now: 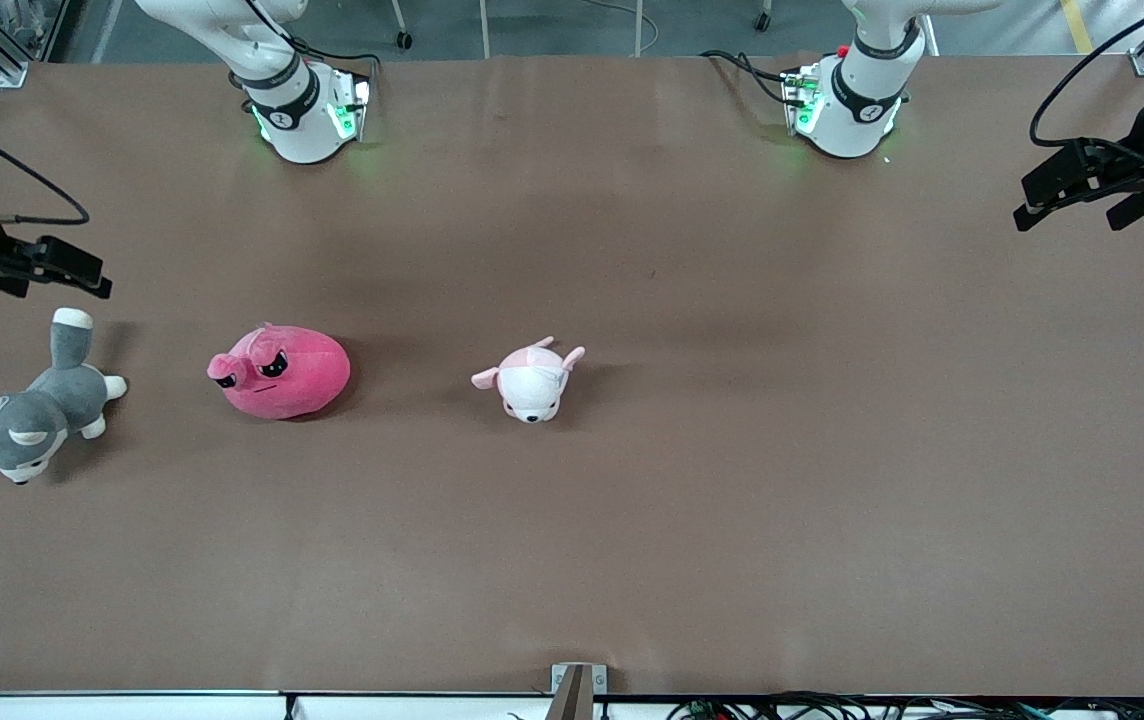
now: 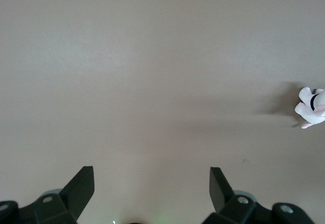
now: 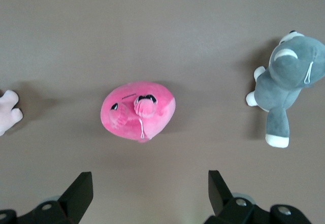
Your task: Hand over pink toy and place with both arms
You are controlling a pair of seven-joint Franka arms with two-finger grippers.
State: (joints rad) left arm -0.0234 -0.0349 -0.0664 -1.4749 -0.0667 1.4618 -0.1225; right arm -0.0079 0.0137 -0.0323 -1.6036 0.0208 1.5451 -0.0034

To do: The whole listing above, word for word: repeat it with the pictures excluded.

Written answer:
now: 
now: 
now: 
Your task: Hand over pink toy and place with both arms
You are controlling a pair of seven-joint Franka arms with two-finger grippers.
State: (joints rad) left arm -0.0234 -0.0349 -0.0664 -1.4749 -0.0667 1.4618 -0.1225; right arm -0.0079 0.0137 -0.0323 -1.6036 0.0208 1.5451 -0.0034

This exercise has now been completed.